The task
Retype each line of the material below word for word; pictures stay out.

%%

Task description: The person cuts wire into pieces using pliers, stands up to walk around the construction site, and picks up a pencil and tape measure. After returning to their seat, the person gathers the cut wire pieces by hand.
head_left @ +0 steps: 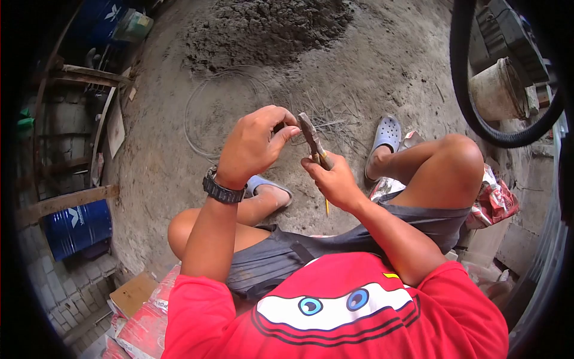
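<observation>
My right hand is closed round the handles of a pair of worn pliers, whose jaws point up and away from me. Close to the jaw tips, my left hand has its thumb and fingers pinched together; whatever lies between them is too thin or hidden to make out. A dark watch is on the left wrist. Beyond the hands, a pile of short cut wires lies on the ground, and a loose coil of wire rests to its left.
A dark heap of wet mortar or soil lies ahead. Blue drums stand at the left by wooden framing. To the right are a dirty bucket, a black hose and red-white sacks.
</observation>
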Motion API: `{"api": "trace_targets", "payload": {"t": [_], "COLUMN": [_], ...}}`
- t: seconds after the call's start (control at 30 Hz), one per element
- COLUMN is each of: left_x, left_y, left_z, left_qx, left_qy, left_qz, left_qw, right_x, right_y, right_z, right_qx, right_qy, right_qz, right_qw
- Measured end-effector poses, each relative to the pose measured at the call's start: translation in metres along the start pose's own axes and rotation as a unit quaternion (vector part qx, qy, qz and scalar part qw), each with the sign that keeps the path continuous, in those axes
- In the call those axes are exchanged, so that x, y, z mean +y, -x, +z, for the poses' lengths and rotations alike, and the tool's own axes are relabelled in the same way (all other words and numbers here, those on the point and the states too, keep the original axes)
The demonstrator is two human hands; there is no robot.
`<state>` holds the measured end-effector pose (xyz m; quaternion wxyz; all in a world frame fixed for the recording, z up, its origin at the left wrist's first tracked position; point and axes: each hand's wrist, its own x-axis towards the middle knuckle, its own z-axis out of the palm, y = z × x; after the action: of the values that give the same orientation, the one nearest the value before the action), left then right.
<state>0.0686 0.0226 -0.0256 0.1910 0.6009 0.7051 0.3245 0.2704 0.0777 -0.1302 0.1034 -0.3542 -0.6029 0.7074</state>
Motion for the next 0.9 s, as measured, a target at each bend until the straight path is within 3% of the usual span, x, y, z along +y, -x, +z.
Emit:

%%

Result of this exercise
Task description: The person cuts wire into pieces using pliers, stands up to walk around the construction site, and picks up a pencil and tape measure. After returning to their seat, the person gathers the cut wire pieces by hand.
head_left @ +0 steps: 
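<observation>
My right hand is closed round the handles of a pair of worn pliers, whose jaws point up and away from me. Close to the jaw tips, my left hand has its thumb and fingers pinched together; whatever lies between them is too thin or hidden to make out. A dark watch is on the left wrist. Beyond the hands, a pile of short cut wires lies on the ground, and a loose coil of wire rests to its left.
A dark heap of wet mortar or soil lies ahead. Blue drums stand at the left by wooden framing. To the right are a dirty bucket, a black hose and red-white sacks.
</observation>
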Motion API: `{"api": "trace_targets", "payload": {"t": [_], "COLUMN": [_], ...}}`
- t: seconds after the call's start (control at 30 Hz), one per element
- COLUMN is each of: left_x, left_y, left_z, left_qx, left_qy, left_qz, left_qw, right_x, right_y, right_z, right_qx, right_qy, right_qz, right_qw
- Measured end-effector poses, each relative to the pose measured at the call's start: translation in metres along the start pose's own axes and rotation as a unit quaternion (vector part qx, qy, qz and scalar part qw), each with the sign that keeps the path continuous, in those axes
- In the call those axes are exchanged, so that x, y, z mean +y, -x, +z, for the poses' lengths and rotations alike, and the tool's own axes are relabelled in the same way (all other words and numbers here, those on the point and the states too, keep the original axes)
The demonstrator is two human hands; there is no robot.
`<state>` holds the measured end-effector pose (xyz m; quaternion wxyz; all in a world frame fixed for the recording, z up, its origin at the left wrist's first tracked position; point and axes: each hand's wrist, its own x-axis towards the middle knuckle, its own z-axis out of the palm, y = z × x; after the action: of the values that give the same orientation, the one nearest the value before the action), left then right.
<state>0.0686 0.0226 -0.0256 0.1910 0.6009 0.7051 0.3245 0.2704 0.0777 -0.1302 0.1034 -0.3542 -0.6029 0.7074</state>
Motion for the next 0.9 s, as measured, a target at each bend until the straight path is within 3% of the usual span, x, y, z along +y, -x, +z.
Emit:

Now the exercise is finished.